Tragedies are inevitable, and the gorilla was punished because of human error rather than animal nature. This, she says, results from the simple fact that animals shouldn’t be caged.
I see her point, in part.
As one who visits South Africa and Rwanda — where it’s not difficult to go to an authentic animal park — I’m a little spoiled when it comes to animals and find the zoo experience artificial.
Still, I love zoos — especially the good ones. It’s a great family experience. In Australia, where I was on a speaking tour recently, the only reason my kids were able to see a koala or a Tasmanian devil was because of the Sydney zoo. If we shut down zoos, how will our children experience the beauty of the animal world?
Of course, seeing wild animals penned up unnaturally is uncomfortable. It seems to violate decency. The animals look restless and bored, which would be a contradiction in any place other than a zoo. Is it pleasant to watch a tiger pacing back and forth in an enclosure wondering, “How the hell do I get out? And how did I get here in the first place?”

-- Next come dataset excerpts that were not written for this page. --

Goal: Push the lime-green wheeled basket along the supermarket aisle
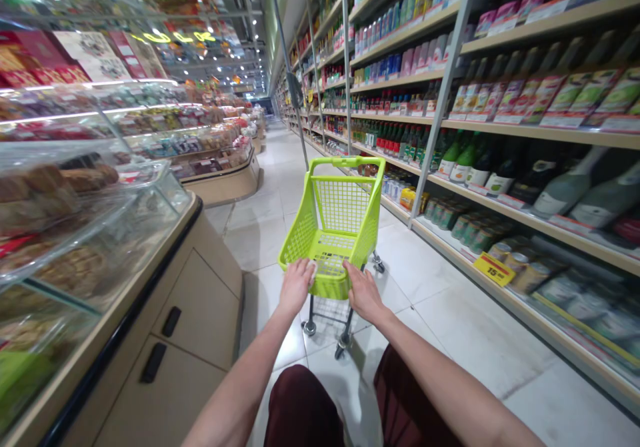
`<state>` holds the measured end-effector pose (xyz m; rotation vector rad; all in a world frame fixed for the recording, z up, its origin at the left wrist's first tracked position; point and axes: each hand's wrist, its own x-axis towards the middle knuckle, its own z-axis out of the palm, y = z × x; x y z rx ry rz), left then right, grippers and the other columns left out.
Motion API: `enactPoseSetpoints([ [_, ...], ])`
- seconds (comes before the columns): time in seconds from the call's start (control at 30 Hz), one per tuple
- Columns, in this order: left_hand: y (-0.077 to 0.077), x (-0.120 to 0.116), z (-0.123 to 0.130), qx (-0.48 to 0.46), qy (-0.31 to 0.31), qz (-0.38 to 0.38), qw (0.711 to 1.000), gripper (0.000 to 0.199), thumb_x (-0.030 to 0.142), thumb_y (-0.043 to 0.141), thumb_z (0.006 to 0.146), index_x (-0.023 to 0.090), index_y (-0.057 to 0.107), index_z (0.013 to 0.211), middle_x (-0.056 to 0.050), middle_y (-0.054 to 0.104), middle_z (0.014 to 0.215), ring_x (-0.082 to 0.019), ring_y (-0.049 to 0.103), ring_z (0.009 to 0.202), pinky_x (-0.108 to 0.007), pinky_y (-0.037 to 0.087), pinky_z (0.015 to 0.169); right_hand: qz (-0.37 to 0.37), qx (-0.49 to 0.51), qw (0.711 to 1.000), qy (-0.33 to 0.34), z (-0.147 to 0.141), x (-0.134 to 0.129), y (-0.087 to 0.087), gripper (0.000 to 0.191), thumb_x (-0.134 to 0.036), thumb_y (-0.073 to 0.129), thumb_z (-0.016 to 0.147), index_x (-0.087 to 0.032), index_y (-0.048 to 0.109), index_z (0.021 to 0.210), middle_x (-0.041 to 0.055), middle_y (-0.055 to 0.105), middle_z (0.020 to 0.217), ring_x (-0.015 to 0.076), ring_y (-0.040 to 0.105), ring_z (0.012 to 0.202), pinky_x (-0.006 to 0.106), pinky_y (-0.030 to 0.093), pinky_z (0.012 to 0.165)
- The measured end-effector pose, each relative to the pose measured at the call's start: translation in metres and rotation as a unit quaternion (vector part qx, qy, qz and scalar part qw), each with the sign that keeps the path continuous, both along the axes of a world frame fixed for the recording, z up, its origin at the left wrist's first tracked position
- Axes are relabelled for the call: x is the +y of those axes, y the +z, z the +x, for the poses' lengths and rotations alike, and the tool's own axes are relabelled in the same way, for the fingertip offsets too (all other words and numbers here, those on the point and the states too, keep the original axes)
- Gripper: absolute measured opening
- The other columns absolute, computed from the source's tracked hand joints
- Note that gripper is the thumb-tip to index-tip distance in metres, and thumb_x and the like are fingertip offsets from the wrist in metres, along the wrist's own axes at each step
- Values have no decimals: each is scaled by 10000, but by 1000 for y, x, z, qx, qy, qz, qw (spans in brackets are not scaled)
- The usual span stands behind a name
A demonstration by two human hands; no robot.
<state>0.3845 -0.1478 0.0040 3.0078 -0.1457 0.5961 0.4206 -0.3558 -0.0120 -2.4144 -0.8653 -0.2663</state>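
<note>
A small lime-green plastic shopping cart (345, 207) stands upright on the tiled floor before me, on dark legs with caster wheels. Its basket has perforated sides and holds no goods that I can see. My left hand (299, 283) is closed on the left part of the near rim, and a small whitish patch by its fingers is too unclear to name. At the right corner of that rim, my right hand (364, 292) is closed too, its thumb and fingertips at the edge. The undersides of both grips are hidden.
On the right, a long shelf (540, 133) carries bottles and cans, with a yellow price tag (494, 270) low down. A glass-topped wooden counter (185, 293) with packaged food borders the left. Between them a tiled aisle (280, 147) runs ahead, past another display (220, 180).
</note>
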Motion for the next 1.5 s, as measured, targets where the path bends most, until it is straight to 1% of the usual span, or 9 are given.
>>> enactPoseSetpoints([
  [0.13, -1, 17, -1, -18, 69, -34, 997, 387, 84, 381, 780, 177, 486, 1140, -118, 455, 1231, -233, 356, 1181, -409, 323, 957, 44, -26, 999, -11, 1, -7, -9, 742, -31, 374, 594, -139, 246, 1316, 108, 420, 1283, 220, 365, 1183, 438, 315, 957],
  [0.33, -6, -66, 4, -14, -66, -62, 996, 402, 101, 408, 780, 200, 453, 1167, -90, 415, 1274, -217, 325, 1196, -409, 304, 974, 94, -42, 994, -25, 1, -16, -12, 671, -34, 357, 625, -109, 298, 1289, 120, 444, 1253, 203, 387, 1168, 416, 333, 951],
  [0.4, -2, -79, 6, 1, -103, -49, 993, 406, 102, 422, 774, 213, 458, 1162, -71, 405, 1286, -219, 310, 1202, -407, 300, 974, 91, -28, 995, -35, 1, -22, -8, 616, -51, 354, 668, -114, 313, 1280, 118, 450, 1252, 208, 389, 1168, 433, 326, 946],
  [0.57, 14, -55, 10, 67, -53, -27, 996, 307, 161, 441, 778, 228, 528, 1065, -60, 501, 1145, -195, 446, 1036, -346, 364, 890, 98, 18, 992, -77, 7, -30, -3, 465, -167, 359, 782, -151, 369, 1246, 101, 471, 1236, 218, 412, 1147, 456, 304, 947],
  [0.77, 21, -41, 4, 108, 2, -25, 994, 249, 190, 437, 783, 219, 565, 994, -55, 540, 922, -180, 489, 858, -301, 381, 793, 198, 85, 964, -157, 14, -9, -24, 520, -301, 340, 825, -91, 286, 1298, 156, 352, 1318, 229, 321, 1222, 407, 318, 968],
  [1.0, 11, -60, -14, 64, -4, -73, 995, 318, 115, 430, 764, 203, 530, 1053, -60, 534, 996, -190, 458, 930, -321, 382, 829, 222, 132, 950, -173, 7, -4, -35, 564, -290, 340, 818, -103, 217, 1335, 120, 329, 1345, 217, 309, 1234, 381, 293, 998],
  [1.23, -3, -110, -5, 6, -120, -93, 988, 436, 53, 421, 746, 193, 465, 1156, -96, 461, 1224, -228, 355, 1153, -453, 306, 954, 231, 146, 947, -169, 8, -18, -29, 536, -283, 292, 848, -133, 185, 1351, 82, 340, 1344, 176, 305, 1238, 345, 292, 1003],
  [1.37, -6, -81, -7, 12, -140, -62, 988, 452, 93, 413, 775, 232, 424, 1204, -79, 451, 1253, -220, 347, 1177, -452, 320, 955, 223, 162, 947, -167, 13, -22, -31, 530, -292, 289, 848, -114, 215, 1343, 87, 323, 1354, 165, 307, 1237, 322, 291, 1001],
  [1.5, -5, -14, -21, -9, -30, -47, 998, 406, 82, 378, 772, 195, 493, 1145, -97, 478, 1220, -222, 374, 1159, -429, 328, 963, 271, 168, 933, -167, 17, -20, -36, 530, -295, 299, 838, -149, 228, 1342, 66, 329, 1353, 168, 309, 1236, 343, 266, 1014],
])
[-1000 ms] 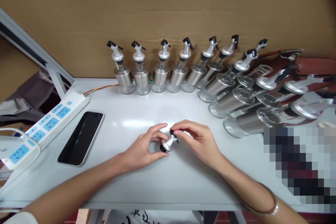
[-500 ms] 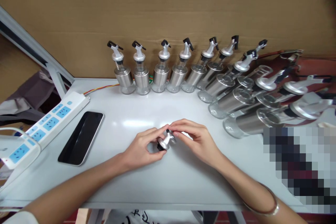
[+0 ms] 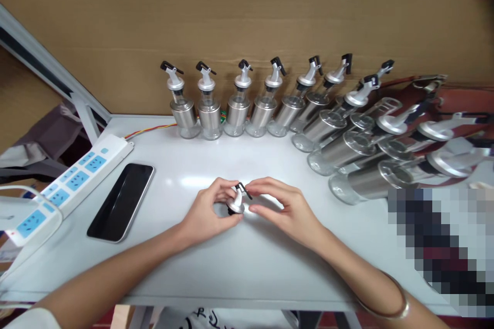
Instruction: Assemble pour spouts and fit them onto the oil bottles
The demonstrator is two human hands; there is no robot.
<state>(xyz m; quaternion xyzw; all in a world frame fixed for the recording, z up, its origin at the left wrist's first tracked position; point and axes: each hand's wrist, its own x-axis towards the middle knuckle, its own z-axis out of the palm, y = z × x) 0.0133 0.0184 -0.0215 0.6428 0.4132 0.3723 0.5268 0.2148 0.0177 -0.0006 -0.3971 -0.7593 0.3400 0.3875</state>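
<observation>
My left hand [image 3: 208,211] is closed around a silver bottle pourer [image 3: 236,204] with a dark stopper at its base and a black flip lever [image 3: 245,191] on top. The pourer stands tilted a little, above the middle of the table. Just right of it, my right hand [image 3: 287,208] is curved with thumb and fingers apart, and nothing shows between them. Its fingertips are close to the lever; whether they touch it I cannot tell.
Glass bottles with steel sleeves and pourers, such as this one [image 3: 184,118], stand in a curved row along the back and right. On the left of the table [image 3: 200,277] are a phone [image 3: 120,203] and a white power strip [image 3: 75,187]. A cardboard wall [image 3: 231,10] rises behind.
My right fingers have come off the pourer's lever and spread apart. The black lever, hidden between the fingers before, now shows. My left hand has shifted slightly left with the pourer.
</observation>
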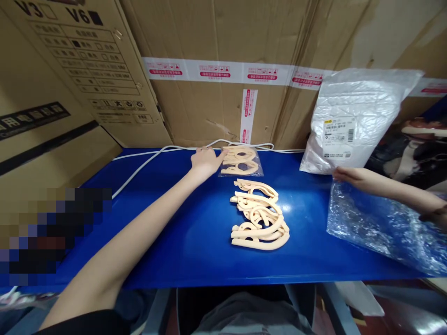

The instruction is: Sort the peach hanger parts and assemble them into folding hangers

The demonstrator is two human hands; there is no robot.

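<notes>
While the left hand, part-spread, touches the bagged hangers above centre, the right hand narrowly pinches clear plastic at right; loose hangers lie mid-frame.

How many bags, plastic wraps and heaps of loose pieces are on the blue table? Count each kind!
White padded bag: 1
Large crinkly clear plastic: 1
Small clear packet: 1
Heap of loose cream pieces: 1
Total: 4
</notes>
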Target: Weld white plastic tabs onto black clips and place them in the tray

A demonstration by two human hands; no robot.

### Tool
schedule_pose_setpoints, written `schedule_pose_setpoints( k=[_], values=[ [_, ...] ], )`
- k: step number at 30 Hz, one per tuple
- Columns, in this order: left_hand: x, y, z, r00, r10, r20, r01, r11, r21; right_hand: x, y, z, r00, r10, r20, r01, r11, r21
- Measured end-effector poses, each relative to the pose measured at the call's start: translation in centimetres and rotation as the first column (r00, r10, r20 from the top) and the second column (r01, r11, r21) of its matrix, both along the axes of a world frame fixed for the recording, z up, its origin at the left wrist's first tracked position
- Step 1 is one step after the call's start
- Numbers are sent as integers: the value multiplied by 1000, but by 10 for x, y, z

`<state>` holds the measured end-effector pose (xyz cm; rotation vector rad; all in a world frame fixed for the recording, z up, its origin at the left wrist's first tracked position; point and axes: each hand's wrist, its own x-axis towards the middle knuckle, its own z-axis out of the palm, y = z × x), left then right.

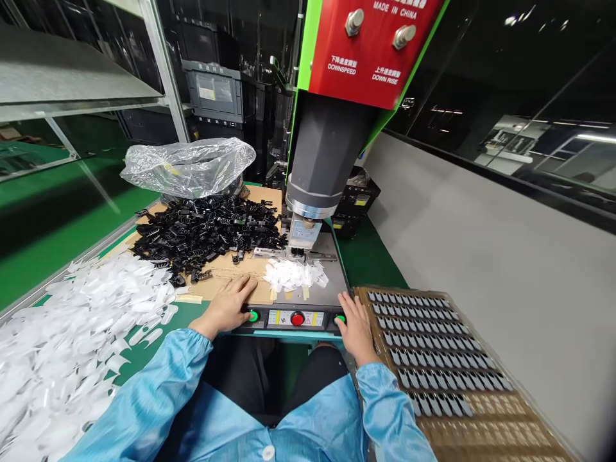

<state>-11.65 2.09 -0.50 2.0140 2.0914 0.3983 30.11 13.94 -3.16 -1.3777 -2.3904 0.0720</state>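
Observation:
My left hand (230, 304) rests at the front edge of the machine, its thumb at the left green button (253, 316) and its fingers stretched over the cardboard. At the right green button (339, 319) lies the thumb of my right hand (357, 324), fingers spread along the corner. Neither hand holds anything. Between them sits a red button (297, 319) on the front panel. Above the metal fixture (269, 252), the press head (304, 231) is down close to a small black part (298, 252). White plastic pieces (294, 274) lie in front of it.
Black plastic parts (206, 231) are heaped at the back left, below a clear plastic bag (187, 167). A large pile of white pieces (86, 340) covers the left side. To my right, a brown tray (500, 427) carries rows of grey-black parts (423, 340).

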Motion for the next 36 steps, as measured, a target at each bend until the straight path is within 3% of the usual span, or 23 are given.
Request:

Is it inspiring to see beautiful winged creatures only able to fly 30 feet before bumping their beaks into metal grating?
No. But how would we even know these birds existed if not for zoos?
I’m not getting into the Sea World Tilikum scandal. Rarely in my lifetime have I seen one film so destroy a franchise as Blackfish did to Sea World. Yes, these monsters of the deep surely deserve more than a giant swimming pool. But would we appreciate whales as much if the only place we saw them was on National Geographic? My kids have experienced endless wonder at Sea World in coming face-to-face with a shark, albeit — there it is again — through a glass enclosure.
It’s not fair to say, “If you want to appreciate a marine mammal, go whale watching off the coast of Nova Scotia.” Because then you’re making animal encounters a thing possible only to the rich.
I’m actually so confused by the question of zoo morality that I asked my nearly one million Facebook friends to offer their opinions. I received scores of comments, most defending zoos, but many condemning them as well.
But Natacha Segal shot back: “A zoo is an awful place for wild animals. Monkeys in a concrete box with a glass wall for our viewing pleasure. Dolphins swimming round and round in a pool. Tigers, lions, bears etc. bored to death with no thrill of hunting or exploring …Where is the beauty in that?”
Then Pamela Anderson wrote a personal response, arguing that animals are caged against their will. Why should we derive entertainment when the animals are coerced?
It was well written and argued.
But my major problem with her response is the seeming equation of animal and human life. Judaism insists on the ethical treatment of animals always. Indeed, a ban on cruelty to animals is one of the seven universal Noahide commandments.
But still, animals and humans are not equal. To equate animal life and human life is to undermine the sacredness of human life.
This has always been an issue I’ve had with PETA and I’ve met with them on several issues over the years. I appreciate their advocacy on the part of animals, and my conversations with PETA representatives have been substantive, informative, and interesting, on the air, on my radio show, and in private.
But elevating animal life to the level of human life is a step too far. I also think it’s an unnecessary step. People will appreciate animal life, and will be very upset at Harambe’s death even without equating a gorilla’s life with a human child.
This issue is so important that I’ll ask Pamela if she’ll join me in a public discussion that can illuminate it further.
Perhaps the most insightful thought of all those posted on my Facebook page came from Luqman Hakeem, who told me that once again, the Jews were at fault for the killing of the gorilla. “You Zionist rabbi don’t care for millions of humans and approve Israel to keep Palestinians in a big cage. When you are lecturing on animal rights and decency it sounds strange.”
Perhaps so, Luqman. But not as strange as your analogy in this case of Arabs to gorillas, something we might all agree is truly loathsome, disgusting, and offensive.